Activity
Return the listing word for word, as given.

-.-.-

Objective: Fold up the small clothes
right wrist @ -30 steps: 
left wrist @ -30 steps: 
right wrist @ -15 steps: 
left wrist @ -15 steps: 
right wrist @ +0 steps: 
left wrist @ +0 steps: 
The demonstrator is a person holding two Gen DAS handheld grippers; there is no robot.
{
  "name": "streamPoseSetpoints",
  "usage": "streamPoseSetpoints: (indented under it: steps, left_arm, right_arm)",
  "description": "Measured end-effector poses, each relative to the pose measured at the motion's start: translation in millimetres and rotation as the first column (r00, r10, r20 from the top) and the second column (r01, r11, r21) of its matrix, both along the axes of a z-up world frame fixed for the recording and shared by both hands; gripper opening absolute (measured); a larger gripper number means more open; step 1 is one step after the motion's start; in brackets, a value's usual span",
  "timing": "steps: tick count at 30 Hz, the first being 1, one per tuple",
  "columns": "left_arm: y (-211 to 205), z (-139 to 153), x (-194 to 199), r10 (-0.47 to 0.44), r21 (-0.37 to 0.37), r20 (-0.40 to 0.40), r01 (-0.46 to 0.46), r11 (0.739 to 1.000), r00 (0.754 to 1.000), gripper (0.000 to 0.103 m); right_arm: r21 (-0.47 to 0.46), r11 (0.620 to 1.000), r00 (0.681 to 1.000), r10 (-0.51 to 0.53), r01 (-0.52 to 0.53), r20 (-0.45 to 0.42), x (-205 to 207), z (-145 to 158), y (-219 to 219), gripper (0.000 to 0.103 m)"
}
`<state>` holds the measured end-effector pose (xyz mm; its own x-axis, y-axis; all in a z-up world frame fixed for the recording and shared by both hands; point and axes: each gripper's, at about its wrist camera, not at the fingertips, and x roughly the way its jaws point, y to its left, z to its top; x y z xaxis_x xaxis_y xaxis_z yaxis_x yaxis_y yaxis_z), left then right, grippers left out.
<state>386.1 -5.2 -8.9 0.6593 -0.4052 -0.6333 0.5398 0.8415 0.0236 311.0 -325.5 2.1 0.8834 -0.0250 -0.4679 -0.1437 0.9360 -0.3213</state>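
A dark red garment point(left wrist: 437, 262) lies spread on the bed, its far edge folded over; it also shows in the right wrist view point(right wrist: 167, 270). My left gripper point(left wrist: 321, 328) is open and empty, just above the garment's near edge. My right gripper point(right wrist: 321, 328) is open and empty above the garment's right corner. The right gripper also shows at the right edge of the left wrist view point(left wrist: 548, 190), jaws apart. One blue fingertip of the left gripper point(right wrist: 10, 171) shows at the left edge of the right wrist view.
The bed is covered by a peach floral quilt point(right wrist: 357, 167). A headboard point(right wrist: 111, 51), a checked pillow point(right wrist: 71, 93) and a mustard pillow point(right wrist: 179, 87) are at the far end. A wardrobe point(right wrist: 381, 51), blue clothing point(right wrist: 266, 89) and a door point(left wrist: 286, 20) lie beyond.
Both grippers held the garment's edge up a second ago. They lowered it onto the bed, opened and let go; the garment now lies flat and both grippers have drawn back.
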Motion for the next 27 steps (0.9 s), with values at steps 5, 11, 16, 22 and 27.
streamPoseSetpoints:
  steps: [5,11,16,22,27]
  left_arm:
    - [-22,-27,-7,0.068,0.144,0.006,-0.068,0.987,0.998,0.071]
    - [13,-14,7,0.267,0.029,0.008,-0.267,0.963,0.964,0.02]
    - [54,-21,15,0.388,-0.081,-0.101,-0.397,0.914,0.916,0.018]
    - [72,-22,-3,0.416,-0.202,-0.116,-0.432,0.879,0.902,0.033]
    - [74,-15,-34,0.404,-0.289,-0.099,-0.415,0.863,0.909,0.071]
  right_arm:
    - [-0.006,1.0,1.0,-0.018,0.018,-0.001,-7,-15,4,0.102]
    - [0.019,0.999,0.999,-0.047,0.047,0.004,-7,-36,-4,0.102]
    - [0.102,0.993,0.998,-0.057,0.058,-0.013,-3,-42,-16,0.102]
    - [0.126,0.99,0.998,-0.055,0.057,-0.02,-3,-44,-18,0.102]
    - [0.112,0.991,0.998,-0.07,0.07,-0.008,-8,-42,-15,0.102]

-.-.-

Response to this task
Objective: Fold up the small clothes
right wrist @ -30 steps: 
left wrist @ -30 steps: 
right wrist @ -15 steps: 
left wrist @ -15 steps: 
right wrist @ +0 steps: 
left wrist @ +0 steps: 
The demonstrator is a person holding two Gen DAS handheld grippers; there is no robot.
{
  "name": "streamPoseSetpoints",
  "usage": "streamPoseSetpoints: (indented under it: steps, left_arm, right_arm)",
  "description": "Measured end-effector poses, each relative to the pose measured at the motion's start: translation in millimetres and rotation as the first column (r00, r10, r20 from the top) and the second column (r01, r11, r21) of its matrix, both along the axes of a z-up world frame fixed for the recording and shared by both hands; gripper opening absolute (measured); a larger gripper number means more open; step 1 is one step after the motion's start; in brackets, a value's usual span",
  "timing": "steps: tick count at 30 Hz, the first being 1, one per tuple",
  "columns": "left_arm: y (-211 to 205), z (-139 to 153), x (-194 to 199), r10 (-0.47 to 0.44), r21 (-0.37 to 0.37), r20 (-0.40 to 0.40), r01 (-0.46 to 0.46), r11 (0.739 to 1.000), r00 (0.754 to 1.000), gripper (0.000 to 0.103 m); right_arm: r21 (-0.47 to 0.46), r11 (0.620 to 1.000), r00 (0.681 to 1.000), r10 (-0.51 to 0.53), r01 (-0.52 to 0.53), r20 (-0.45 to 0.42), x (-205 to 207), z (-145 to 158), y (-219 to 219), gripper (0.000 to 0.103 m)"
}
`<state>` holds the measured end-effector pose (xyz mm; its own x-axis, y-axis; all in a z-up world frame fixed for the recording and shared by both hands; point and axes: each gripper's, at about its wrist camera, not at the fingertips, and x roughly the way its jaws point, y to its left, z to its top; x y z xaxis_x xaxis_y xaxis_z yaxis_x yaxis_y yaxis_z), left then right, grippers left out.
<state>386.1 -5.2 -8.9 0.6593 -0.4052 -0.6333 0.5398 0.8415 0.0236 311.0 -325.5 2.1 0.8834 -0.0250 -0.4679 -0.1437 0.9360 -0.3213</state>
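A dark red garment point(left wrist: 437, 262) lies spread on the bed, its far edge folded over; it also shows in the right wrist view point(right wrist: 167, 270). My left gripper point(left wrist: 321, 328) is open and empty, just above the garment's near edge. My right gripper point(right wrist: 321, 328) is open and empty above the garment's right corner. The right gripper also shows at the right edge of the left wrist view point(left wrist: 548, 190), jaws apart. One blue fingertip of the left gripper point(right wrist: 10, 171) shows at the left edge of the right wrist view.
The bed is covered by a peach floral quilt point(right wrist: 357, 167). A headboard point(right wrist: 111, 51), a checked pillow point(right wrist: 71, 93) and a mustard pillow point(right wrist: 179, 87) are at the far end. A wardrobe point(right wrist: 381, 51), blue clothing point(right wrist: 266, 89) and a door point(left wrist: 286, 20) lie beyond.
Both grippers held the garment's edge up a second ago. They lowered it onto the bed, opened and let go; the garment now lies flat and both grippers have drawn back.
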Motion for the next 27 steps (0.9 s), with values at steps 5, 11, 16, 22 and 27.
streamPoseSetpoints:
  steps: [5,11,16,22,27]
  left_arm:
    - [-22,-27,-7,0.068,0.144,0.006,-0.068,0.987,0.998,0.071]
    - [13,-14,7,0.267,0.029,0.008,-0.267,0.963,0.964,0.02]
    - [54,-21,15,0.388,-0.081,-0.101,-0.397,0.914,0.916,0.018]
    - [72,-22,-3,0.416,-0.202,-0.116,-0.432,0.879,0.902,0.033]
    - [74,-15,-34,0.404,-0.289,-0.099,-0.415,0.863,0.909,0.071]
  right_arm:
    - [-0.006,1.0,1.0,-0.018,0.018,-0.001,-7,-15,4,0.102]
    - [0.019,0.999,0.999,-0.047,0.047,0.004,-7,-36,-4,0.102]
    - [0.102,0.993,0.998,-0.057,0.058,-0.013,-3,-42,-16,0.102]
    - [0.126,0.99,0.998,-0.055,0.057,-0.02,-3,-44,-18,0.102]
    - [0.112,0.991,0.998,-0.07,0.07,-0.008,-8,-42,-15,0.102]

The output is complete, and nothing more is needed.